### REQUIRED ACTION
Return the listing in full and exactly, but without a single picture.
========================
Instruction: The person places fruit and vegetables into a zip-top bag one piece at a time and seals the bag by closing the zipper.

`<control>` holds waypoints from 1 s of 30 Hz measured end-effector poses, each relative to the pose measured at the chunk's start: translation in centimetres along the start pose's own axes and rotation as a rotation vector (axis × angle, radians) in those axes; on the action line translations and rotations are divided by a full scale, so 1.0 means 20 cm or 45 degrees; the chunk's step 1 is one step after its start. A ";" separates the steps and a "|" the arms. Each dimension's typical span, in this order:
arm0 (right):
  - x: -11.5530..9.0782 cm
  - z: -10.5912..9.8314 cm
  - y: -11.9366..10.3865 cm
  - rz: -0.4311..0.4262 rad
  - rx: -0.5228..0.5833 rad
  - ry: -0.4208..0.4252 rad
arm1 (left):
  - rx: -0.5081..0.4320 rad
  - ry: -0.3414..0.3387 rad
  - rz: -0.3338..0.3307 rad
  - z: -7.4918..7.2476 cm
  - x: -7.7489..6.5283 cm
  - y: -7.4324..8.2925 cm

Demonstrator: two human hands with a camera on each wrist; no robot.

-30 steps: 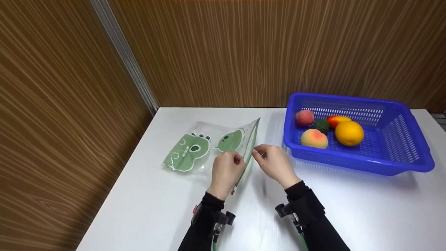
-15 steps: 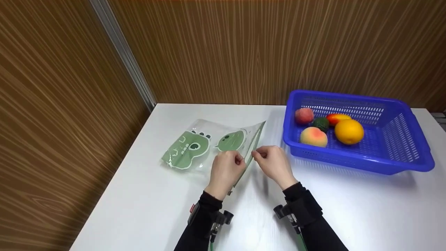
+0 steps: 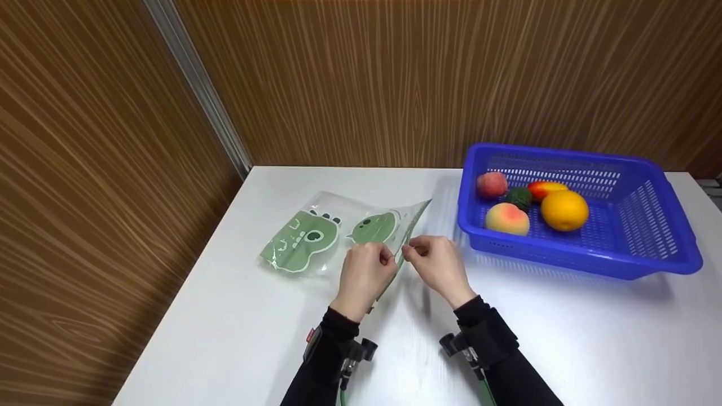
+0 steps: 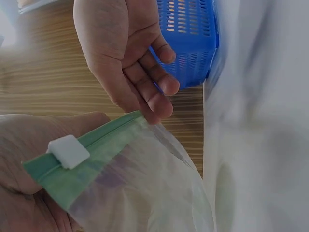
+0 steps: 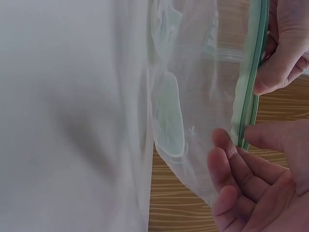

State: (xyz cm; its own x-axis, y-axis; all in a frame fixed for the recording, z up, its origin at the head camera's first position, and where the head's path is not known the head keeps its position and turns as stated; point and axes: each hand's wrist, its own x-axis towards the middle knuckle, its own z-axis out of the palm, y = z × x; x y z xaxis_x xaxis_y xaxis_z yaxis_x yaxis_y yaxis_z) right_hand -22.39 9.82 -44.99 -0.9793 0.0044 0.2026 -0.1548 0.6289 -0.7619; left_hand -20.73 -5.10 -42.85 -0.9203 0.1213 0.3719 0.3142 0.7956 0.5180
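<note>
Slider zip bag: transparent, printed with green cartoon figures; located on the worktop to the left of the blue basket. The bag body lies on the surface; the edge facing the basket, fitted with a green closure strip, is raised. A white slider sits at the strip end farther from the basket.

Left hand: positioned left of the basket, the farther of the two hands from it. Its grip pinches the closure strip between thumb and fingers, near the slider.

Right hand: positioned near the left front corner of the basket, clear of the rim. Its grip pinches the strip between thumb and index finger; the remaining fingers are loosely bent.

Basket contents, grouped toward the left side of the basket: red fruit at the left rear; peach at the left front; dark green fruit between these two; red-and-yellow mango behind the orange, which is the item farthest right.

Wood-grain panel: upright, behind the basket.

Black sleeves: one on each forearm, in front of the basket, each carrying a wrist camera.
</note>
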 end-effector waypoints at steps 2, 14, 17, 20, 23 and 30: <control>0.00 0.00 -0.01 0.008 0.024 -0.025 | -0.001 0.006 0.003 0.00 0.00 0.00; 0.00 0.00 0.00 0.037 0.080 -0.052 | 0.026 -0.050 -0.044 -0.02 0.00 0.00; 0.00 0.00 0.00 0.010 0.070 -0.046 | 0.082 -0.018 -0.039 -0.02 0.00 0.00; 0.00 -0.01 0.00 -0.010 0.069 -0.034 | 0.134 0.038 -0.032 -0.03 0.01 0.00; 0.00 -0.01 0.00 -0.018 0.067 -0.007 | 0.134 0.101 -0.042 -0.05 0.02 0.00; -0.01 -0.01 0.00 -0.002 0.074 0.007 | 0.092 0.227 -0.130 -0.11 0.02 -0.02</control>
State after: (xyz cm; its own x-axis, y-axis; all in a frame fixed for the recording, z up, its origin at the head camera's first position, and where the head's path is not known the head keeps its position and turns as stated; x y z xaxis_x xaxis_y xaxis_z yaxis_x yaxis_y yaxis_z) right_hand -22.19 10.05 -44.96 -0.9782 0.0078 0.2073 -0.1641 0.5825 -0.7961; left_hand -20.73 -6.65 -41.17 -0.8888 -0.0637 0.4539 0.1980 0.8398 0.5055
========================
### EXERCISE RESPONSE
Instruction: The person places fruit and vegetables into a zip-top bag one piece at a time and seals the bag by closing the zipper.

`<control>` holds waypoints from 1 s of 30 Hz measured end-effector poses, each relative to the pose measured at the chunk's start: translation in centimetres along the start pose's own axes and rotation as a rotation vector (axis × angle, radians) in those axes; on the action line translations and rotations are divided by a full scale, so 1.0 means 20 cm or 45 degrees; the chunk's step 1 is one step after its start. A ";" separates the steps and a "|" the arms. Each dimension's typical span, in this order:
arm0 (right):
  - x: -11.5530..9.0782 cm
  - z: -10.5912..9.8314 cm
  - y: -11.9366..10.3865 cm
  - rz: -0.4311..0.4262 rad
  - rx: -0.5228..0.5833 rad
  - ry: -0.4208..0.4252 rad
arm1 (left):
  - rx: -0.5081..0.4320 rad
  - ry: -0.3414..0.3387 rad
  - rz: -0.3338..0.3307 rad
  - z: -7.4918..7.2476 cm
  - x: -7.7489..6.5283 cm
  - y: -7.4324..8.2925 cm

Demonstrator: two human hands with a camera on each wrist; no robot.

-30 steps: 
-15 steps: 
+0 steps: 
+0 steps: 
+0 steps: 

State: (xyz cm; its own x-axis, y-axis; all in a frame fixed for the recording, z up, its origin at the head camera's first position, and where the head's path is not known the head keeps its position and turns as stated; point and axes: each hand's wrist, its own x-axis towards the middle knuckle, its own z-axis out of the palm, y = z × x; x y z xaxis_x xaxis_y xaxis_z yaxis_x yaxis_y yaxis_z) right_hand -22.39 9.82 -44.99 -0.9793 0.0044 0.2026 -0.1548 0.6289 -0.7619; left_hand -20.73 -5.10 -42.85 -0.9203 0.1213 0.3719 0.3142 0.7956 0.5180
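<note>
Slider zip bag: transparent, printed with green cartoon figures; located on the worktop to the left of the blue basket. The bag body lies on the surface; the edge facing the basket, fitted with a green closure strip, is raised. A white slider sits at the strip end farther from the basket.

Left hand: positioned left of the basket, the farther of the two hands from it. Its grip pinches the closure strip between thumb and fingers, near the slider.

Right hand: positioned near the left front corner of the basket, clear of the rim. Its grip pinches the strip between thumb and index finger; the remaining fingers are loosely bent.

Basket contents, grouped toward the left side of the basket: red fruit at the left rear; peach at the left front; dark green fruit between these two; red-and-yellow mango behind the orange, which is the item farthest right.

Wood-grain panel: upright, behind the basket.

Black sleeves: one on each forearm, in front of the basket, each carrying a wrist camera.
</note>
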 end-effector waypoints at steps 2, 14, 17, 20, 23 and 30: <control>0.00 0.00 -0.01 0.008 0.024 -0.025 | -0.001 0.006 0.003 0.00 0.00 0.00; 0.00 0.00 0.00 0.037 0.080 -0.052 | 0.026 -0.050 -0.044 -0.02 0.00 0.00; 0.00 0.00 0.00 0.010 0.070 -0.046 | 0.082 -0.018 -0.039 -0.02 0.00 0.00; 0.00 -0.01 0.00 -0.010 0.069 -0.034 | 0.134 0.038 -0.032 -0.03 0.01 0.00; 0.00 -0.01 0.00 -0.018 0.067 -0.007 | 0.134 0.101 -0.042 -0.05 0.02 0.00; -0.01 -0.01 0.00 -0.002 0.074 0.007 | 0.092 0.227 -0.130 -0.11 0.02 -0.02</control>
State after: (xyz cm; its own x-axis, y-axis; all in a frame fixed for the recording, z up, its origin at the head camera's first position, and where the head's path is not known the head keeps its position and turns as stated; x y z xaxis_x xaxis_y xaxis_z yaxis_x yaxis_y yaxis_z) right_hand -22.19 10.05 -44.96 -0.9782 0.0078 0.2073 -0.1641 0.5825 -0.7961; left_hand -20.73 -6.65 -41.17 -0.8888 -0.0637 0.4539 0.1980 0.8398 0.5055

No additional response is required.